# Statistics question that noone can answer...

Discussion in 'Off Topic [BG]' started by Davidoc, Oct 10, 2005.

1. ### Davidoc

Sep 2, 2000
Northern VA and JMU
This is probably the wrong place to post this.

Why are only Y residuals used when calculating a least-squares linear regression line from a data set? This seems to be the universally accepted method for finding a line of best fit.

It seems to me however that this often creates lines that are more horizontal than they should be, especially when the data points depict a line with a very high or low slope. Using only Y residuals as is accepted, the line will often turn out to be much too horizontal. Perhaps an average of X and Y residuals should be used instead? The current method makes no sense to me.

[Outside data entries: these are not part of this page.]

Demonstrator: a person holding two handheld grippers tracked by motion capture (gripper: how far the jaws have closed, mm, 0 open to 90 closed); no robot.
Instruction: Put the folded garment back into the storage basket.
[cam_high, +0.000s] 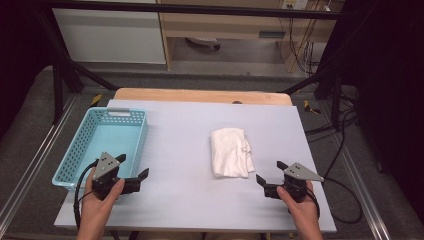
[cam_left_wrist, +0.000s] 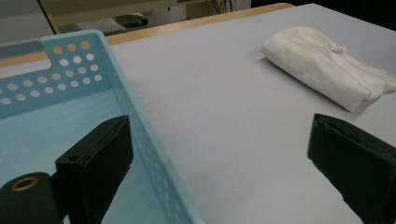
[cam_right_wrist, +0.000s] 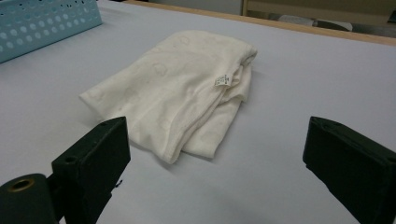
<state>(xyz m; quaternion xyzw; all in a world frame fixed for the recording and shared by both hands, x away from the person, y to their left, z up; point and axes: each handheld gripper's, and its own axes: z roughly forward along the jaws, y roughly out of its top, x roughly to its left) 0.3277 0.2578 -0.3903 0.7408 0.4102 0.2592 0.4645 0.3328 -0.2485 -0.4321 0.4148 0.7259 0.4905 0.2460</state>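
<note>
On table centre: 1 folded white cloth (cam_high: 230, 152), within reach. Far left: 1 blue basket (cam_high: 85, 145), likely its receptacle. Left gripper (cam_high: 131, 172), right gripper (cam_high: 270, 174): released, empty.

Brightness: the counter (cam_high: 190, 150) is evenly and softly lit; the surroundings at left and right fall to near black.
Light source: overhead, by the short shadows.
Shadows: a faint, soft one under the folded white cloth (cam_right_wrist: 177, 88).
Glare: none; the cloth keeps its texture.
Sharpness: all three pictures are slightly soft and grainy.
Focus: the near black jaws look blurred in both gripper views.
</note>
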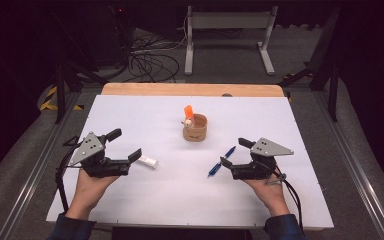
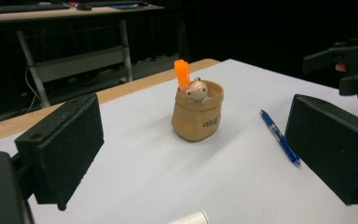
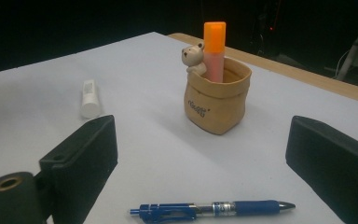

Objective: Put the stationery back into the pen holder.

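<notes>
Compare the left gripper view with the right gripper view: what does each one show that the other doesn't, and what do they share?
Left gripper view alone: the other hand's gripper at its upper right, and a desk behind the table. Right gripper view alone: the whole white tube lying flat, and the full blue pen between its open jaws. Both share: the tan pouch with a small bear figure and an upright orange marker inside, on the white table.
</notes>
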Tool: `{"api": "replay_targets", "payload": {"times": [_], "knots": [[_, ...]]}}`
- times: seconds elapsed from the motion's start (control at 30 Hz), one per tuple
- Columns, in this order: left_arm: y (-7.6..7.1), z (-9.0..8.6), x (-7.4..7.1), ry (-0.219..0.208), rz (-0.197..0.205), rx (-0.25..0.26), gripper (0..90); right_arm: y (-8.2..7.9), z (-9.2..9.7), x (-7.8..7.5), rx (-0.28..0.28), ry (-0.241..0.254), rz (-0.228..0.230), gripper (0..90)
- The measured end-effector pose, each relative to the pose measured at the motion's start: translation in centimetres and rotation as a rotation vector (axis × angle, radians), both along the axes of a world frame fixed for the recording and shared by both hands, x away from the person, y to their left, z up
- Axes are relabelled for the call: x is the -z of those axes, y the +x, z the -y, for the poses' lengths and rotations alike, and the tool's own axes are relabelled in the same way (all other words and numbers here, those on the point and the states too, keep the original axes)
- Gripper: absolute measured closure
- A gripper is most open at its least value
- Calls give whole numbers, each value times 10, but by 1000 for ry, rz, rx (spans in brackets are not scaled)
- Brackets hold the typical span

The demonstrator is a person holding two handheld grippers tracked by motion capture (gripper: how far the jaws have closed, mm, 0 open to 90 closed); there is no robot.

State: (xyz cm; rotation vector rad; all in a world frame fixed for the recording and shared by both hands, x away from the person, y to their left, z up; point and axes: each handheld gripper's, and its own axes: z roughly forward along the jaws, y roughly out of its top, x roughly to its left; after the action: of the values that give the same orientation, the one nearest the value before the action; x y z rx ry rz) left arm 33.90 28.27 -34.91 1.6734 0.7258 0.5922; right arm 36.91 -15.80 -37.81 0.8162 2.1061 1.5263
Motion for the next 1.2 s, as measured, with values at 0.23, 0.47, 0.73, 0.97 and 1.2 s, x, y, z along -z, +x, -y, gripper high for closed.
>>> {"api": "replay_targets", "payload": {"times": [0.23,0.47,0.73,0.97,1.2], "knots": [[2,-5,2,18,-9,-18,50,-1,-13,-5,-55,-31,-1,187],[4,-13,1,12,-12,-40,51,3,-38,-8,-123,-52,-9,252],[4,-14,-1,9,-11,-34,53,8,-76,1,-203,-77,-20,321],[3,-20,-3,2,-7,-41,53,14,-113,0,-265,-114,-20,399],[2,-20,-5,-6,-6,-48,53,21,-144,1,-299,-143,-25,449]]}}
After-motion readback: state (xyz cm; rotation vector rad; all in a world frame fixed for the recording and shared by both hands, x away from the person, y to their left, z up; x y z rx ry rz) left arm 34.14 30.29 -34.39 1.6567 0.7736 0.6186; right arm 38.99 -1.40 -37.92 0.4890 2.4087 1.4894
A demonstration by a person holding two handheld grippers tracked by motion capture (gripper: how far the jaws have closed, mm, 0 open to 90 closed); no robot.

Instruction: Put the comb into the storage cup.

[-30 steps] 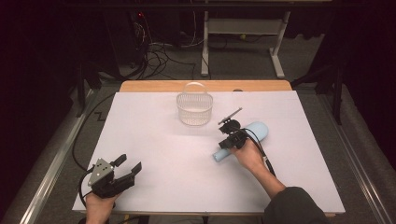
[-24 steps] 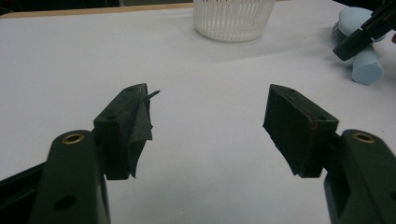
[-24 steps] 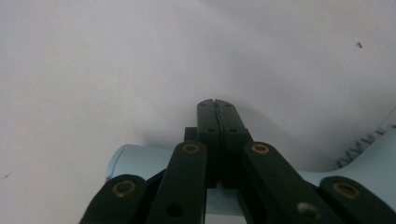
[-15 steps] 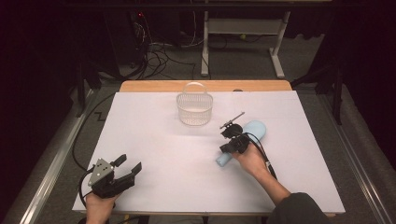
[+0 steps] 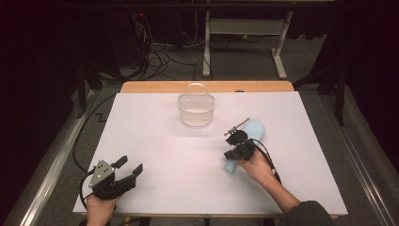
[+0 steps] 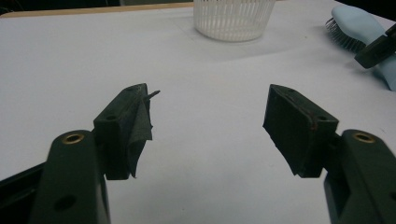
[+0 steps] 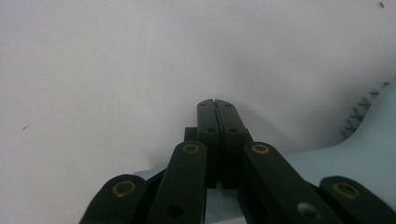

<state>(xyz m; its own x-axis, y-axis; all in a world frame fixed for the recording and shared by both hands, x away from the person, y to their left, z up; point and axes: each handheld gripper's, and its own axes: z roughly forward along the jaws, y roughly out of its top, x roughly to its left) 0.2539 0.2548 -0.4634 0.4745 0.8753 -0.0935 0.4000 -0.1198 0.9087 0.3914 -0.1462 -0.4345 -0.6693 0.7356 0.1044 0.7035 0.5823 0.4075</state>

(PS: I wish I knew more about computer programming so I could write a simple program to calculate a regression line using an average of x and y residuals, and compare it to the bazillion applets out that that do it based off of Y residuals only.)

2. ### mike_v_s

Sorry. Against the advise of my professor, I tossed the book after I graduated. I had an A, too...you'd have thought more of it stuck.

Mike

3. ### ThorModeratorStaff MemberGold Supporting Member

Boy, that course was about 30 years ago.

However, conceptually, the thing that strike me in a data
set, is that usually Y = f(x). Y = a function of X.

In other words, you take X as a given, and measure ( and plot) Y as a function of X. Since there are not 2 variables
at each data point, only one, there is no need to fit the
line to X as X does not vary. It is the Y function that varies,
and the line approximates where the Y would most likely
be found over the given range of X.

4. ### GrooveWarrior

I would also say that you are not trying to find a correlation or relationship between X and Y when doing this type of problem. Use a Pearson Product-Moment r correlation if you want to find out what the relationship is between all of X and all of Y, then you could work on a regression of some sort. There are a lot of cobwebs to dust off, but that was the first thought that came to my mind.

5. ### canopener

Sep 15, 2003
Isle of Lucy
Do you use Minitab? It's just as easy as Excel, but a lot more statistically in depth. There website has a free trial if your school does not have it.

http://www.minitab.com/

6. ### Kelly Coyle

Nov 16, 2004
Mankato, MN
With regression, you are trying to calculate y as a function of x; that is, given a value of x, what is the likely value of y. The error is how wrong that is, squared, on average. So the x residuals aren't relevant -- actually they don't exist for the purposes of the regression. Do you see what I mean? The answer you get, Rsquared, is the amount of variance in y accounted for by knowing the value of x and not the other way around, in other words, it's an index of the predictibility of y given x.

Correlation is different, and perhaps (I don't remember) does deal with error in x. But correlation is how much shared variance there is between x and y, which is the answer to a different question.

Edit: I should have read Thor's post first, ya?

7. ### westland

Oct 8, 2004
Hong Kong
You are thinking about this incorrectly. A regression takes two series Y and X (either may be a vector) and explains Y as a linear function of X:

Y=bX+e

So Y-bX=e is the error series, and in Ordinary Least Squares, you assume these are all independent, and you want to choose b to minimize [e1^2+e2^2+e3^2+...+en^2].

I assume you are referring to the e as the Y-residuals ... I mean, they are the only residuals. And you need some criterion to choose b ... this is the standard OLS criterion.

BTW, it's not the only way ... if the e are not independent, then you need to make assumptions about the covariance structure and you have a lot of variations. Additionally, computer intensive approaches offer alternatives to squared error criteria (which are an artifact from the hand calculation era) .. you have robust and stepwise regression approaches, and so forth

8. ### westland

Oct 8, 2004
Hong Kong
It may also help to think of this geometrically. Regression is a process that projects the Y column vector space on to the X column vector space. You have different criteria for how you can do this, and these will yield different coefficients ('b')

Think of this as shining a flashlight (Y-vectors) on a wall (X-vector plane). As you tilt the flashlight (change the criteria) you get a different oval of light (different 'b').